ASSIGNMENT — Compute how many lines in the entries below include the string "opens". Only the number is wanted.

MATERIAL FOR THIS EXERCISE —

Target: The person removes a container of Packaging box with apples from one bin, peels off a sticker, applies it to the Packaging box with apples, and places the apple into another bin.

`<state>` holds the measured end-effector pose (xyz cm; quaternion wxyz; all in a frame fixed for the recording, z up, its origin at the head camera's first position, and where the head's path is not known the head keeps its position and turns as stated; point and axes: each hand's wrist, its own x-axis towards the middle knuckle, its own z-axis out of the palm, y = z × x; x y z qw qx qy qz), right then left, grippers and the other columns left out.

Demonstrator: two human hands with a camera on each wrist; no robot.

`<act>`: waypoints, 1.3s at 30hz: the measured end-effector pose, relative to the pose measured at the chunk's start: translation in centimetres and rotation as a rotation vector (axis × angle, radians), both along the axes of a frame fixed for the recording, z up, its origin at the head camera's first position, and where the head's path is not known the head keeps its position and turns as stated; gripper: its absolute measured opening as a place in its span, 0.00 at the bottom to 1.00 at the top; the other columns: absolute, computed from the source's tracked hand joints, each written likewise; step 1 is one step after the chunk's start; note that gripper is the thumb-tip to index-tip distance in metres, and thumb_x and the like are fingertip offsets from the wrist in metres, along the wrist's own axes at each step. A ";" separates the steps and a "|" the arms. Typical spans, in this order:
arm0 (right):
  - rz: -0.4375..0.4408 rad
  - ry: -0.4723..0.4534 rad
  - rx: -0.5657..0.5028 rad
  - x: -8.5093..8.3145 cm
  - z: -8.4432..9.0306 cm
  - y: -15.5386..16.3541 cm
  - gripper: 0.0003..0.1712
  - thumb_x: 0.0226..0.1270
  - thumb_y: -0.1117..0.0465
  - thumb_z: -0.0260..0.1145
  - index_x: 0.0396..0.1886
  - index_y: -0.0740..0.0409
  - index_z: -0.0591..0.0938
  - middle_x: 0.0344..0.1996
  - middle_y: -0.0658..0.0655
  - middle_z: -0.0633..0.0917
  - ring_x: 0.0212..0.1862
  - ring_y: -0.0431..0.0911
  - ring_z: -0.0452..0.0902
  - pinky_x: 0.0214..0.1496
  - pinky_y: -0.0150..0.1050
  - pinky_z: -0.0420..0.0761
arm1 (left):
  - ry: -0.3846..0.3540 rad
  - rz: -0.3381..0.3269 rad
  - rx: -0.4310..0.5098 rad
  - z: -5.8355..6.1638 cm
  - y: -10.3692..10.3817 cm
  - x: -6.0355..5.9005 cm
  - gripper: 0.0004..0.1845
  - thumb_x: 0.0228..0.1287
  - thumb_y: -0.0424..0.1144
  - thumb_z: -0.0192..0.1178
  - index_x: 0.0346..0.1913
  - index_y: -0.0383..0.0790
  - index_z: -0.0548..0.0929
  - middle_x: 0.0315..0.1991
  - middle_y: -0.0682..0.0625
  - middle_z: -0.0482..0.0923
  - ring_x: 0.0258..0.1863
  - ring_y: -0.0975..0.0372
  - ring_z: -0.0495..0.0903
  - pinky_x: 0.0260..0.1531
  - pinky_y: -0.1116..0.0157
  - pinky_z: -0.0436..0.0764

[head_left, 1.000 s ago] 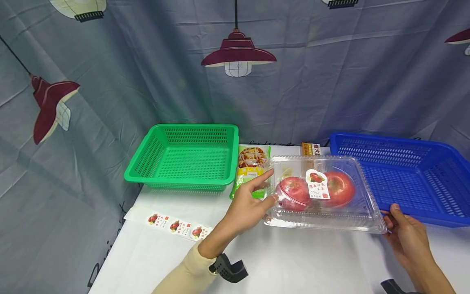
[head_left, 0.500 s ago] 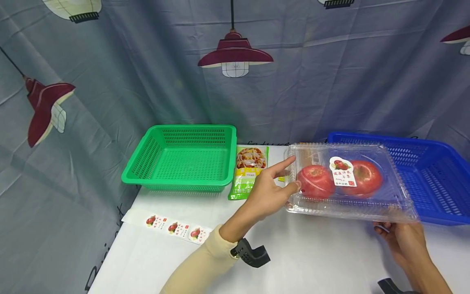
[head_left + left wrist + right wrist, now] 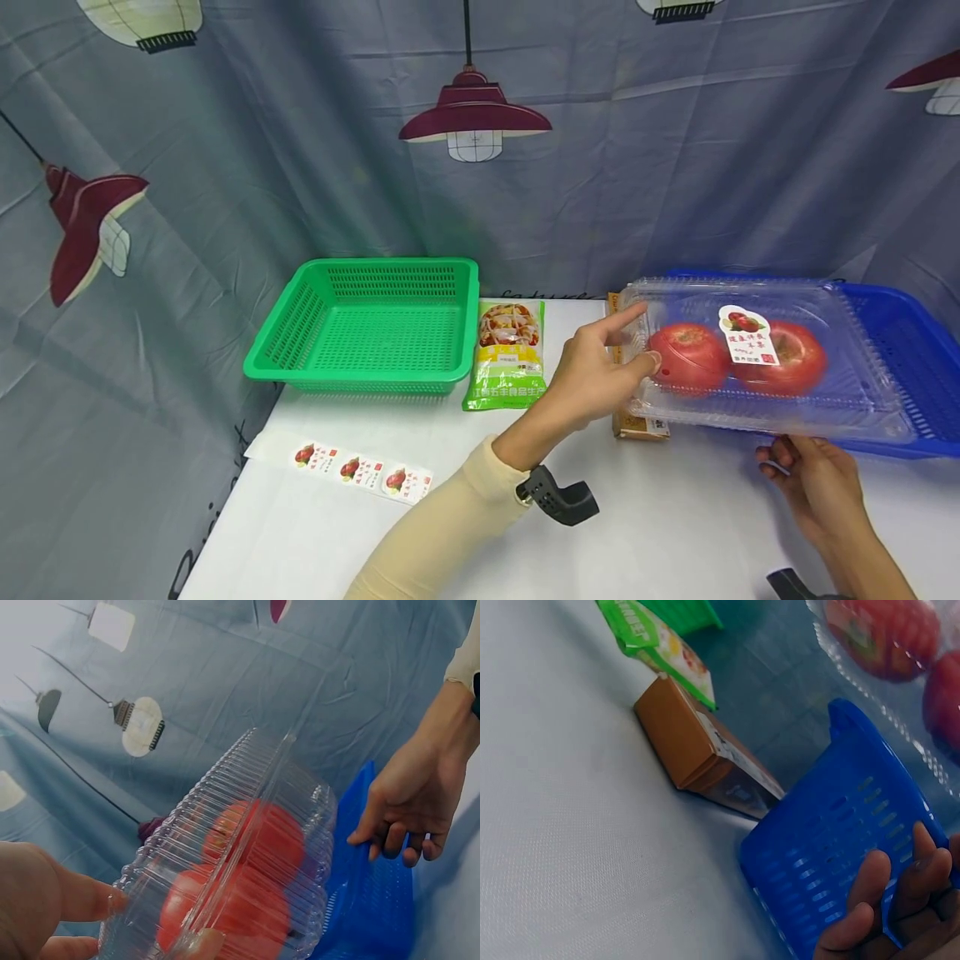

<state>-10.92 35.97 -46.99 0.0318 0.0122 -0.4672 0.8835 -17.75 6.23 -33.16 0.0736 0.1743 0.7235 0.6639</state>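
My left hand [image 3: 596, 375] grips the left end of a clear plastic clamshell box [image 3: 780, 412], its thumb on the lid. Two red apples, one [image 3: 686, 358] left and the other [image 3: 791, 362] right, lie inside. A white label [image 3: 748, 337] with apple pictures is stuck on the lid. The box hangs tilted over the blue basket [image 3: 888, 304] and covers much of it in the head view. Below the box, my right hand [image 3: 817, 483] holds the basket's near rim with curled fingers. In the right wrist view those fingers [image 3: 870, 877] lie against the basket's slotted wall.
Left of the blue basket stands a brown carton [image 3: 641, 427], partly behind the clamshell. A green and yellow food packet [image 3: 510, 354] lies beside the green basket [image 3: 360, 375]. On the white table [image 3: 637, 517], a strip of apple labels [image 3: 360, 468] lies at front left.
My left hand has carried the clamshell box to the right and over the blue basket, uncovering the food packet. My right hand has stayed near the basket's front rim.
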 end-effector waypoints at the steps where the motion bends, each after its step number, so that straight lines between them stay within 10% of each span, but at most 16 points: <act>1: -0.004 -0.006 0.000 0.0 0.0 0.0 0.18 0.80 0.66 0.46 0.33 0.65 0.80 0.20 0.56 0.74 0.31 0.50 0.82 0.30 0.39 0.78 | -0.007 0.006 -0.005 0.1 0.4 -0.1 0.30 0.62 0.33 0.65 0.67 0.57 0.75 0.55 0.47 0.76 0.10 0.66 0.66 0.12 0.72 0.70; 11: -0.026 -0.071 0.107 0.4 0.3 0.1 0.20 0.79 0.58 0.51 0.38 0.66 0.86 0.20 0.55 0.73 0.33 0.47 0.83 0.31 0.38 0.79 | 0.080 0.078 -0.165 0.4 4.3 -1.0 0.31 0.59 0.38 0.67 0.67 0.58 0.75 0.58 0.55 0.77 0.46 0.70 0.76 0.19 0.70 0.72; 15: -0.036 -0.071 0.115 0.5 0.2 0.1 0.20 0.79 0.58 0.52 0.37 0.66 0.86 0.19 0.54 0.74 0.32 0.46 0.83 0.31 0.37 0.79 | 0.087 0.092 -0.217 0.6 5.9 -1.0 0.32 0.60 0.38 0.66 0.68 0.59 0.74 0.35 0.59 0.80 0.21 0.70 0.71 0.10 0.72 0.64; 19: -0.036 -0.070 0.123 0.5 0.1 0.1 0.20 0.78 0.57 0.52 0.37 0.66 0.86 0.19 0.53 0.74 0.32 0.46 0.83 0.30 0.37 0.79 | 0.061 0.111 -0.266 0.6 7.2 -1.1 0.33 0.60 0.38 0.65 0.68 0.63 0.73 0.09 0.57 0.58 0.05 0.65 0.57 0.04 0.71 0.55; 39: -0.041 -0.085 0.170 0.5 0.2 0.0 0.22 0.78 0.55 0.53 0.36 0.64 0.86 0.19 0.53 0.74 0.32 0.45 0.83 0.30 0.36 0.79 | 0.133 0.220 -0.434 -1.0 11.9 -1.9 0.32 0.57 0.41 0.68 0.66 0.63 0.76 0.10 0.61 0.70 0.07 0.68 0.61 0.11 0.71 0.65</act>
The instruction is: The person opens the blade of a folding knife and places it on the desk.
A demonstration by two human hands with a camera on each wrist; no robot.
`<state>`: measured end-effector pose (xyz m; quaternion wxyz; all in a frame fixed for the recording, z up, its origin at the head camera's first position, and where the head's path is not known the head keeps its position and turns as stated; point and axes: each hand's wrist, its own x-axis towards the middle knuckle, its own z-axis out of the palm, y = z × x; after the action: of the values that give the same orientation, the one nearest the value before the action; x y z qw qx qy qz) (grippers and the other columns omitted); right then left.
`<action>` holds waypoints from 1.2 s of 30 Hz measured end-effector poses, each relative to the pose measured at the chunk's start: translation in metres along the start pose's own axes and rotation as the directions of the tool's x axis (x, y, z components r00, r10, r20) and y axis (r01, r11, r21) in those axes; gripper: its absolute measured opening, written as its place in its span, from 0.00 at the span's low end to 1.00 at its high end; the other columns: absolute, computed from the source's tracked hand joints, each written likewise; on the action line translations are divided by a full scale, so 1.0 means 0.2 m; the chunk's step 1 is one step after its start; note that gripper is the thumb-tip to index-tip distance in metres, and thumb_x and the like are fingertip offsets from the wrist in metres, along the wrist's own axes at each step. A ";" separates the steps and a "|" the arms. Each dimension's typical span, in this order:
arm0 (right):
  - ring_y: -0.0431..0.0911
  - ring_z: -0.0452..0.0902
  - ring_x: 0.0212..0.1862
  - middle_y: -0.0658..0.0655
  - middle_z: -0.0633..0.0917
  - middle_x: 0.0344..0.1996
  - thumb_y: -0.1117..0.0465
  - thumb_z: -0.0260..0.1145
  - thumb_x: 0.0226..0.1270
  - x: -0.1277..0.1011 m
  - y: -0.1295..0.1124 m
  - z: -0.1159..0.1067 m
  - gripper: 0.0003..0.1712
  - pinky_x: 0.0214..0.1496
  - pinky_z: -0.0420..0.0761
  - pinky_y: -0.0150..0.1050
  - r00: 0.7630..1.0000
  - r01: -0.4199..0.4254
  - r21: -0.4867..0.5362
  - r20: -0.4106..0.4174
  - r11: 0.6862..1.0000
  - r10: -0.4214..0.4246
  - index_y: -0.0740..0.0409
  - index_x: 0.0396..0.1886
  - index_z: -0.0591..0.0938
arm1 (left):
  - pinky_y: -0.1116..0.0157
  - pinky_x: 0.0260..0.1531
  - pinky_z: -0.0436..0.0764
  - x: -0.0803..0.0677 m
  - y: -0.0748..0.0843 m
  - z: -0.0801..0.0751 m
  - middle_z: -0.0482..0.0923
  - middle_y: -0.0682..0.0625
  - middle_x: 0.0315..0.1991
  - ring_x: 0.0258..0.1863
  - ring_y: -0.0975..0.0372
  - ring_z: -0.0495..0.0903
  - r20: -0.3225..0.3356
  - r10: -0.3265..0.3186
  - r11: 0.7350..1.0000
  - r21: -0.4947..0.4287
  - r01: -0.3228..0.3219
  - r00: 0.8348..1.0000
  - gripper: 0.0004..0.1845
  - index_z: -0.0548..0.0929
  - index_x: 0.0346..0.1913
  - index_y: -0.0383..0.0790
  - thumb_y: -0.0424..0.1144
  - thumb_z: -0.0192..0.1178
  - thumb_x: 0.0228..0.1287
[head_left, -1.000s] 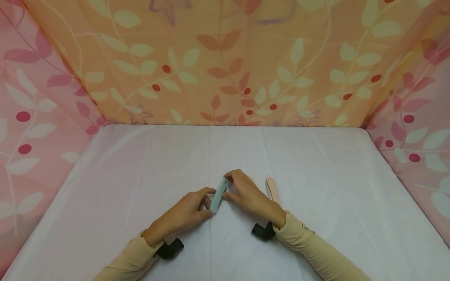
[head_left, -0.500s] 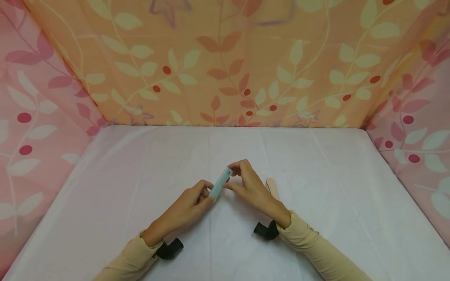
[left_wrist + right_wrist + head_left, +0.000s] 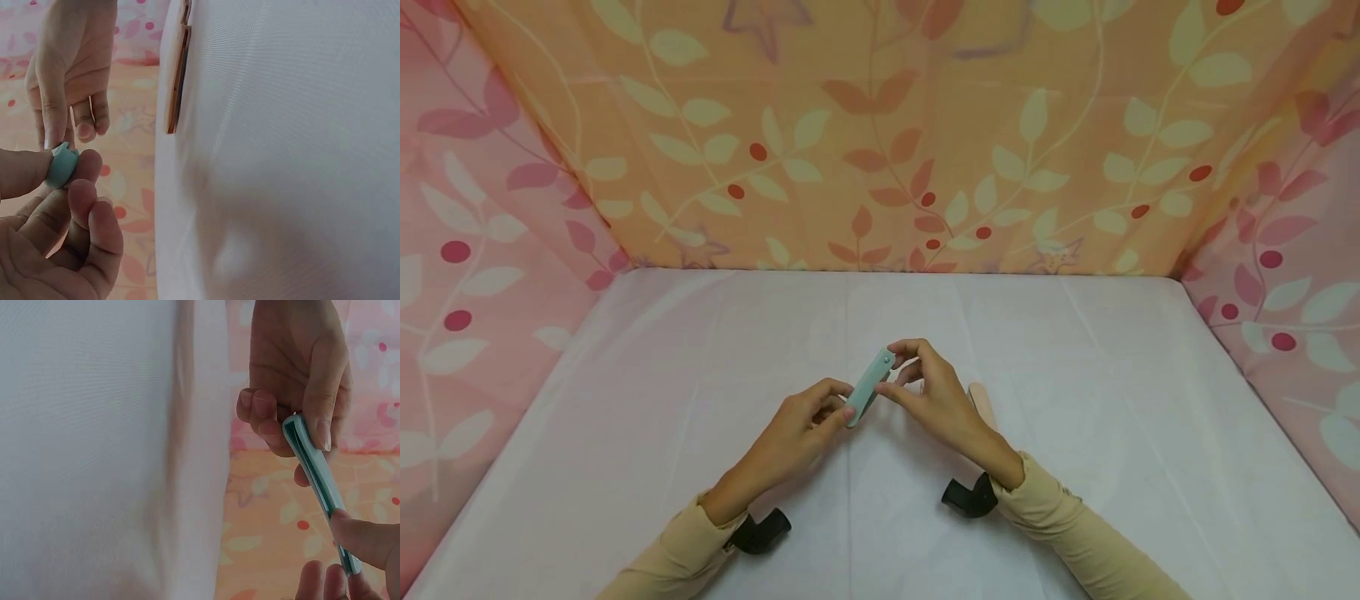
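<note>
A slim mint-green handle (image 3: 869, 388), with a small round rivet near its far end, is held slantwise above the table between my hands. Along its side, in the right wrist view, runs a dark slot (image 3: 320, 478). My left hand (image 3: 796, 427) pinches the near end between thumb and fingers. Thumb against the side, my right hand (image 3: 936, 400) holds the riveted end by its fingertips. The left wrist view shows the mint-green handle (image 3: 62, 167) nearly end-on, its far part hidden. Which kind of folding tool it is, I cannot tell.
A pale pink, two-layered slim piece (image 3: 981, 402) lies on the white-covered table (image 3: 737, 333), partly hidden behind my right wrist. Black wrist cameras hang under both forearms. Patterned orange cloth (image 3: 865, 133) stands at the back, pink cloth at the sides.
Both hands have lifted the mint-green handle up and away from me, turning its riveted face into view. My right fingers have spread higher at its far end. The pale pink piece stays put.
</note>
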<state>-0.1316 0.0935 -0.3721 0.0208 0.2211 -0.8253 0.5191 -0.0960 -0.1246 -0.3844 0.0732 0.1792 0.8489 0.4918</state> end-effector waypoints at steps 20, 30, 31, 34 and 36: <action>0.47 0.87 0.44 0.62 0.90 0.35 0.56 0.61 0.74 0.01 0.02 -0.02 0.13 0.52 0.80 0.42 0.966 -0.162 0.127 0.222 0.979 0.131 0.62 0.44 0.82 | 0.70 0.35 0.77 0.00 0.00 0.01 0.87 0.42 0.39 0.35 0.54 0.83 -0.017 0.033 0.998 -0.059 -0.034 0.999 0.12 0.75 0.54 0.35 0.36 0.58 0.73; 0.46 0.86 0.40 0.63 0.89 0.32 0.60 0.62 0.73 0.02 0.03 -0.02 0.09 0.49 0.82 0.46 0.966 -0.172 0.145 0.221 0.974 0.137 0.63 0.40 0.82 | 0.70 0.32 0.76 0.01 -0.02 0.02 0.87 0.41 0.38 0.32 0.56 0.81 -0.012 0.060 0.997 -0.055 -0.061 0.998 0.11 0.74 0.53 0.33 0.34 0.58 0.72; 0.47 0.86 0.40 0.63 0.89 0.32 0.60 0.63 0.73 0.02 0.04 -0.02 0.09 0.48 0.82 0.44 0.965 -0.168 0.143 0.225 0.975 0.134 0.63 0.40 0.82 | 0.71 0.32 0.76 0.01 -0.02 0.02 0.87 0.41 0.37 0.31 0.56 0.81 -0.012 0.062 0.997 -0.048 -0.062 0.998 0.11 0.75 0.52 0.33 0.34 0.58 0.72; 0.52 0.87 0.40 0.63 0.89 0.32 0.59 0.63 0.72 0.02 0.05 -0.03 0.10 0.46 0.81 0.40 0.964 -0.151 0.118 0.238 0.981 0.120 0.63 0.38 0.82 | 0.71 0.31 0.76 0.01 -0.02 0.02 0.86 0.42 0.36 0.30 0.58 0.80 -0.019 0.062 0.998 -0.025 -0.062 0.998 0.11 0.75 0.52 0.34 0.33 0.58 0.71; 0.55 0.87 0.40 0.63 0.89 0.31 0.59 0.64 0.72 0.03 0.05 -0.04 0.09 0.45 0.80 0.37 0.964 -0.137 0.101 0.244 0.985 0.109 0.62 0.37 0.82 | 0.71 0.31 0.76 0.01 -0.02 0.02 0.86 0.42 0.36 0.30 0.57 0.80 -0.027 0.066 0.998 -0.017 -0.066 0.997 0.11 0.75 0.52 0.34 0.33 0.58 0.71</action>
<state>-0.1420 0.1028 -0.3746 -0.1234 0.2306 -0.8021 0.5368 -0.0975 -0.1222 -0.3891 0.0474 0.2000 0.8389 0.5039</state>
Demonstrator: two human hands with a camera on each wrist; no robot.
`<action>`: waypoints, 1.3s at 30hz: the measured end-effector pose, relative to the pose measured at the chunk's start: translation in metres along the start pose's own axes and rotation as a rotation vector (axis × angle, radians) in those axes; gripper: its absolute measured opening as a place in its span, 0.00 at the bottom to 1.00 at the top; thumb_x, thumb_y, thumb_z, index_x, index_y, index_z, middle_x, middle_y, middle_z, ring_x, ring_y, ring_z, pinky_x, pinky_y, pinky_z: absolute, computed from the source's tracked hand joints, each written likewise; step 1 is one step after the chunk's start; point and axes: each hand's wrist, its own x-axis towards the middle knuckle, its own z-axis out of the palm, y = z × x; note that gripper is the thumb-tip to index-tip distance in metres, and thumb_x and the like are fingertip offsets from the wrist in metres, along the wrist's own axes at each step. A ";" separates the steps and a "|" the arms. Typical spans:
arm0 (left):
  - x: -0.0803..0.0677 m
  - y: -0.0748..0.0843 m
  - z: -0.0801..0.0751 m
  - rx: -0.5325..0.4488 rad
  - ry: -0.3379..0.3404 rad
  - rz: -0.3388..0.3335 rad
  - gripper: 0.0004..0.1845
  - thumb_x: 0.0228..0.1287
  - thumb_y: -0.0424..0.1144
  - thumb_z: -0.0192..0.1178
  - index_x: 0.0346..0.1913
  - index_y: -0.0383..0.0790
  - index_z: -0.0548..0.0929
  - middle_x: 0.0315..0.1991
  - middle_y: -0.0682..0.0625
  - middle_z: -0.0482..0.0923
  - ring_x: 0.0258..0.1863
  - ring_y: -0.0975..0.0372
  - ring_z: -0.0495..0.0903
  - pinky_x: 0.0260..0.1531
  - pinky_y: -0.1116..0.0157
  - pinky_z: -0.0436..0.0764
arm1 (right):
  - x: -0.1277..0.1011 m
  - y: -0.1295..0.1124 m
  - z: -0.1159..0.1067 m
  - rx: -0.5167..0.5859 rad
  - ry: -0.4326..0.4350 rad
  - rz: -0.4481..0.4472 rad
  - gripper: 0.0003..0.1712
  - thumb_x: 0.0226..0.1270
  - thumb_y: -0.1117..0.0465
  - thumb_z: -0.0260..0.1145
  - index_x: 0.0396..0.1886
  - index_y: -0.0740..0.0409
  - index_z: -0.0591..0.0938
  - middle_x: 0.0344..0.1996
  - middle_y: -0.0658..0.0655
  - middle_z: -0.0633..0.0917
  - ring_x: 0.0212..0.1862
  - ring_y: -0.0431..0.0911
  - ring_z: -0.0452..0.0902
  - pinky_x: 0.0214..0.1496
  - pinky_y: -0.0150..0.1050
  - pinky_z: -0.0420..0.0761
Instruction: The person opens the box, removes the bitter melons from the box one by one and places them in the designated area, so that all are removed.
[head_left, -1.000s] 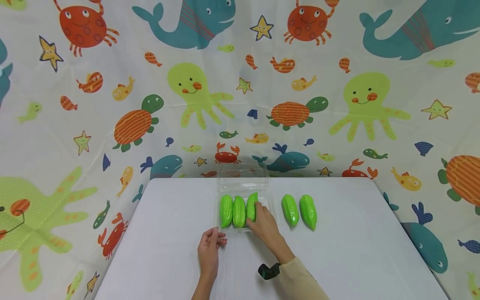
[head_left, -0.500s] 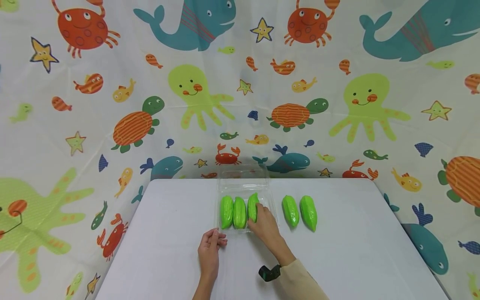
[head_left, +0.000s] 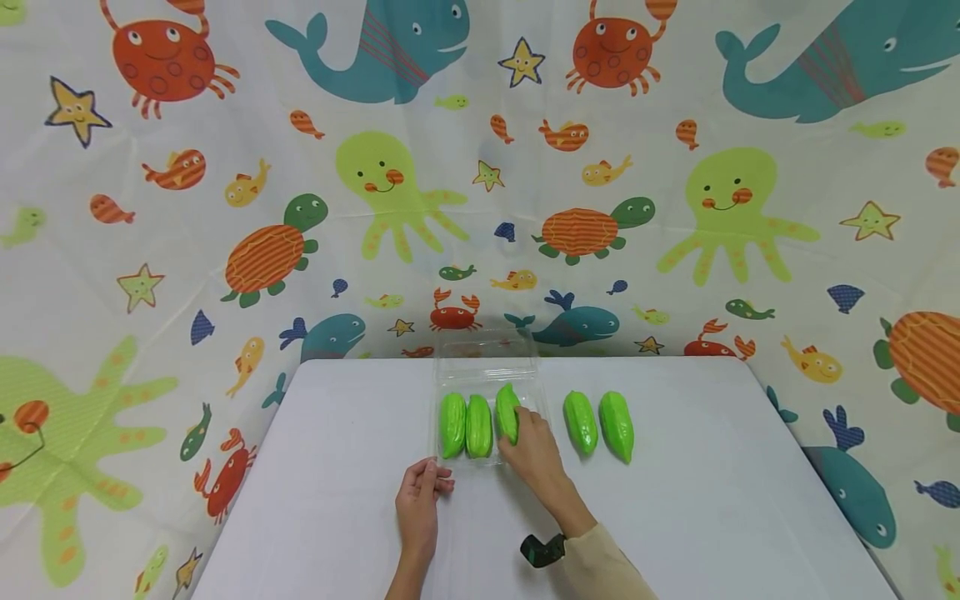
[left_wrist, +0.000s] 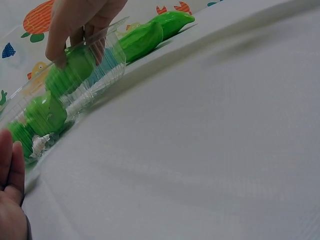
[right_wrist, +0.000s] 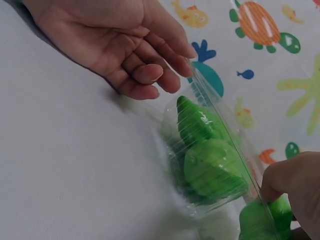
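A clear plastic clamshell box [head_left: 491, 387] lies with its lid raised at the back. Inside, two bright green ridged gourds [head_left: 478, 427] stand side by side at the left. My right hand [head_left: 534, 454] grips a third green gourd [head_left: 507, 411] in the box's right part, its top leaning left. The left wrist view shows that gourd [left_wrist: 72, 72] behind the clear wall, thumb and fingers on it from above. At the front left corner, my left hand [head_left: 420, 496] pinches the rim between thumb and index finger, other fingers loosely curled, as the right wrist view shows.
Two more green gourds [head_left: 617, 425] lie on the white table [head_left: 720, 500] to the right of the box. A patterned cloth [head_left: 525, 133] with sea animals hangs behind and at both sides. A black wrist camera [head_left: 542, 550] sits on the right wrist.
The right hand has shifted slightly rightward, and the gourd it grips has turned so its top leans further left. The left hand keeps its place at the box corner.
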 end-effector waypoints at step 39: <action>-0.002 0.000 0.000 0.032 -0.002 -0.005 0.19 0.76 0.47 0.55 0.54 0.31 0.77 0.33 0.51 0.84 0.29 0.65 0.85 0.37 0.70 0.87 | -0.015 0.006 -0.014 0.041 0.196 -0.095 0.29 0.49 0.65 0.70 0.54 0.72 0.79 0.44 0.69 0.86 0.41 0.54 0.83 0.39 0.46 0.85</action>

RESULT OF THIS TASK — 2